MABWiser is a research library written in Python for rapid prototyping of multi-armed bandit algorithms. It supports context-free, parametric and non-parametric contextual bandit models and provides built-in parallelization for both training and testing components. The library also provides a a simulation utility for comparing different policies and performing hyper-parameter tuning. MABWiser follows a scikit-learn style public interface, adheres to PEP-8 standards, and is tested heavily.
MABWiser is developed by the Artificial Intelligence Center of Excellence at Fidelity Investments.

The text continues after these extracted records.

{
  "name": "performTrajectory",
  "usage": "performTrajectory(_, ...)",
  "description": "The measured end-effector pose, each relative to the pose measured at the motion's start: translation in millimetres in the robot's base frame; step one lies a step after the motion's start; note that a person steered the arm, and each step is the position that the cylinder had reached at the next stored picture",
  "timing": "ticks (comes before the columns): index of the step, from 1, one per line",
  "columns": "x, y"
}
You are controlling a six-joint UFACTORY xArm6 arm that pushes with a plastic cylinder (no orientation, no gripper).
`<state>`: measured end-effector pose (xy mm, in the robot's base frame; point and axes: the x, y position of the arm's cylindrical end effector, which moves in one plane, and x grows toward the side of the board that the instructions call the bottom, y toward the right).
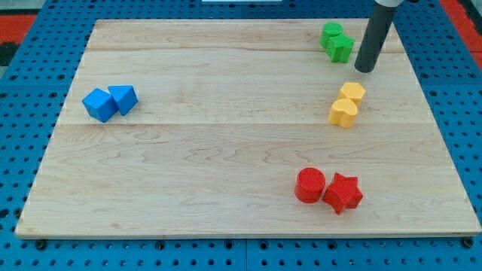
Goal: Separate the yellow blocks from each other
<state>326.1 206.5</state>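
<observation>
Two yellow blocks touch each other at the view's right: a yellow hexagon-like block [352, 92] above a yellow heart-shaped block [343, 112]. My tip [365, 69] rests on the board just above and slightly right of the upper yellow block, apart from it, and right of the green blocks.
A green block [330, 33] and a green star [341, 48] touch at the view's top right. A blue cube [99, 105] and a blue triangle-like block [123, 98] touch at the left. A red cylinder [309, 185] and a red star [343, 193] touch at the bottom right. The wooden board [226, 150] lies on a blue pegboard.
</observation>
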Motion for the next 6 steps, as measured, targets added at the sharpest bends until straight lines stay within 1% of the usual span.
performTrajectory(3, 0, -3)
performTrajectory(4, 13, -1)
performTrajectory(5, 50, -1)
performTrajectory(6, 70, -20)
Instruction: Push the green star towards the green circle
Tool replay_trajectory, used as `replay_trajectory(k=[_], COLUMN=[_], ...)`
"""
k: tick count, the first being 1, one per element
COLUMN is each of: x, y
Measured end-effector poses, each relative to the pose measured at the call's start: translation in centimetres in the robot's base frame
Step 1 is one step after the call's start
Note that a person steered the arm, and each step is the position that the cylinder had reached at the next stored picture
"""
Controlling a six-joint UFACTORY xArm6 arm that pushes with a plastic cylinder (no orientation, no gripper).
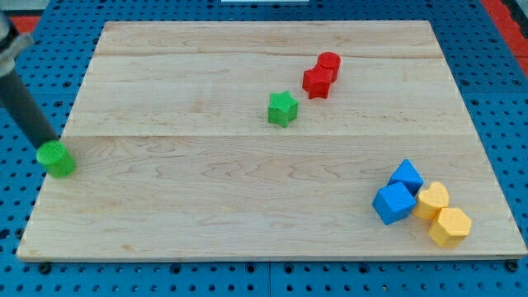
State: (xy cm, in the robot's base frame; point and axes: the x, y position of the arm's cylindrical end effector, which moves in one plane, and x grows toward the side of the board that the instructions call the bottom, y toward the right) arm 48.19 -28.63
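Blue pegboard surrounds the wooden tabletop (165, 206). The green star (282, 108) sits mid-board, well apart from the green circle (56, 158) at the view's left edge, where my tip (49, 147) touches it (the end effector, a plain rod, holds nothing).

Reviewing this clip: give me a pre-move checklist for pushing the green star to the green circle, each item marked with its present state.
1. Green star in plain sight, near board centre: ok.
2. Green circle located at the view's left edge: ok.
3. My tip behind the star for a leftward push: not ok; it sits at the circle.
4. Straight path from star to circle free of blocks: ok.
5. Red blocks apart from the star: ok.
6. Tip touching the circle: cannot tell.
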Motion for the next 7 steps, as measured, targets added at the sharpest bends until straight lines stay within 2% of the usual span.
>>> replay_trajectory(k=[1, 2, 3, 4, 6, 7], x=[5.1, 5.2, 3.2, 3.2, 0.7, -4.0], y=[2.9, 3.2, 8.0, 17.4, 32.4, 41.2])
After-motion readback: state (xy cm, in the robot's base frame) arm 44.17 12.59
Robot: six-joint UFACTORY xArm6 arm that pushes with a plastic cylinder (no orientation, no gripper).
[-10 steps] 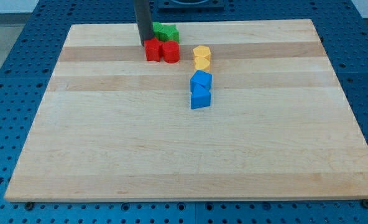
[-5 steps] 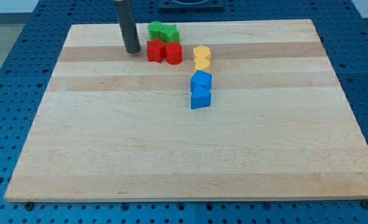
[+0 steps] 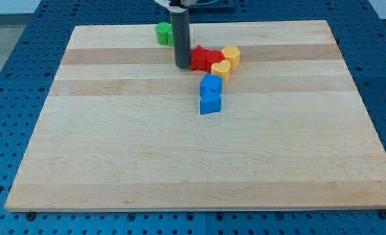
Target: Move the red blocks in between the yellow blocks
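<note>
My tip [image 3: 181, 66] rests on the board just left of two red blocks [image 3: 199, 58] [image 3: 214, 61] that lie side by side near the view's top centre. The right red block presses between two yellow blocks: one [image 3: 231, 55] at its upper right, the other [image 3: 221, 70] at its lower right. The rod rises from the tip to the view's top edge.
Two blue blocks [image 3: 211, 83] [image 3: 210, 102] sit stacked in a line just below the lower yellow block. Green blocks [image 3: 163, 33] lie near the board's top edge, partly hidden behind the rod. The wooden board [image 3: 115, 143] lies on a blue perforated table.
My tip swung left, then moved right, pushing both red blocks rightward into the yellow pair. The yellow blocks split apart and shifted right. The green and blue blocks stayed put.
</note>
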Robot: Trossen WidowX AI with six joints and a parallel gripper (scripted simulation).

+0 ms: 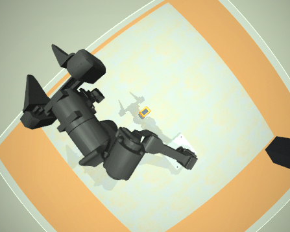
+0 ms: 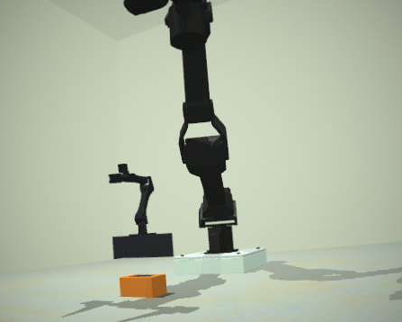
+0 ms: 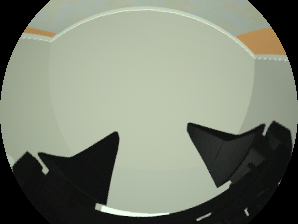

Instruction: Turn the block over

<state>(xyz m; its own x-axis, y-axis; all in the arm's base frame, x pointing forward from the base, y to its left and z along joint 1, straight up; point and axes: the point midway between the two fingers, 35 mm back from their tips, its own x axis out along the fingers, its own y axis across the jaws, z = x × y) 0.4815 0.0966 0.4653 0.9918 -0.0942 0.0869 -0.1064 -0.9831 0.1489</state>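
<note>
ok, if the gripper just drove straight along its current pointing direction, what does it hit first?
Nothing nearby. The black parallel-jaw gripper, open and empty, points away from the small orange block; the wrist view shows only the pale green wall and the table's edge ahead, distance unclear.

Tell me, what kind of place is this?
Probably a bare robot test room: a black arm on a white base plate, one small orange block on a pale table with an orange border, and plain walls.

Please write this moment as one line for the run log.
claw: open, empty, raised high | orange block: on table, dark marked side up, untouched | flip: not yet done
</note>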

# An example that shows how to use the UCB1 learning policy
# to make decisions between two arms based on their expected rewards.
# Import MABWiser Library
from mabwiser.mab import MAB, LearningPolicy, NeighborhoodPolicy
# Data
arms = ['Arm1', 'Arm2']
decisions = ['Arm1', 'Arm1', 'Arm2', 'Arm1']
rewards = [20, 17, 25, 9]
# Model
mab = MAB(arms, LearningPolicy.UCB1(alpha=1.25))
# Train
mab.fit(decisions, rewards)
# Test
mab.predict()
Available Learning Policies:
- Epsilon Greedy
- LinUCB
- Softmax
- Thompson Sampling (TS)
- Upper Confidence Bound (UCB1)
Available Neighborhood Policies:
- Clusters
- K-Nearest
- Radius
There are two alternatives to install the library:
- Install from the provided wheel package
- Build from the source code
The library requires Python 3.6+. The requirements.txt
lists the necessary
packages. The following packages are used currently:
joblib
numpy
pandas
scikit-learn
scipy
seaborn>=0.9.0
You can install the library from the provided wheel package using the following commands:
git clone https://github.com/fmr-llc/mabwiser.git
cd mabwiser
pip install dist/mabwiser-X.X.X-py3-none-any.whl
Note: Don't forget to replace X.X.X
with the current version number.
Alternatively, you can build a wheel package on your platform from scratch using the source code:
git clone https://github.com/fmr-llc/mabwiser.git
cd mabwiser
pip install setuptools wheel # if wheel is not installed
python setup.py bdist_wheel
pip install dist/mabwiser-X.X.X-py3-none-any.whl
To confirm that cloning the repo was successful, run the tests and all should pass.
git clone https://github.com/fmr-llc/mabwiser.git
cd mabwiser
python -m unittest discover tests
To confirm that installation was successful, import the library in Python shell or notebook.
from mabwiser.mab import MAB, LearningPolicy, NeighborhoodPolicy
To upgrade to the latest version of the library, run git pull origin master
in the repo folder,
and then run pip install --upgrade --no-cache-dir dist/mabwiser-X.X.X-py3-none-any.whl
.
See the /examples folder for self-contained usage examples:
- Content-Free Bandits
- Contextual Parametric Bandits
- Contextual Non-Parametric Bandits
- Customizing Bandits
- Parallelization
- Hyper-Parameter Tuning
Conceptually, given a set of historical decisions and their corresponding rewards,
the high-level idea behind MABWiser is to train a model using the fit()
method, and then, predict the
next best decisions using the predict()
method.
Apart from the actual predictions, it is also possible to retrieve the expected reward of each arm using
the predict_expectations()
method. As time progresses and new decision and reward history becomes available, online
training can be performed using the partial_fit()
method. New arms can be introduced to the system dynamically using
the add_arm()
method.
In terms of input data types, decisions and rewards data support lists, 1D numpy arrays, and pandas series while contexts data supports 2D lists, 2D numpy arrays, pandas series and data frames.
There are many real-world situations in which we have to decide between multiple options yet we are only able to learn the best course of action by testing each option sequentially.
Multi-Armed Bandit (MAB) algorithms are suitable for such sequential, online decision making problems under uncertainty. As such, they play an important role in many machine learning applications in internet advertising, recommendation engines, and clinical trials among many others. In this setting, for each and every renewed decision we face an underlying question: Do we stick to what we know and receive an expected result ("exploit") or choose an option we do not know much about and potentially learn something new ("explore")?
Problem Definition: In a multi-armed bandits problem, the model of outcomes is unknown, and the outcomes can be deterministic or stochastic. The agent needs to make a sequence of decisions in time 1, 2, ..., T. At each time t the agent is given a set of K arms, and it has to decide which arm to pull. After pulling an arm, it receives a reward of that arm, and the rewards of other arms are unknown. In a stochastic setting the reward of an arm is sampled from some unknown distribution. Situations exist in which we also observe side information at each time t. This side information is referred to as context. The arm that has the highest expected reward may be different given different contexts. This variant is called contextual multi-armed bandits. Overall, the objective is to minimize regret, or equivalently, maximize the cumulative expected reward in the long run.
MABWiser is licensed under the Apache License 2.0.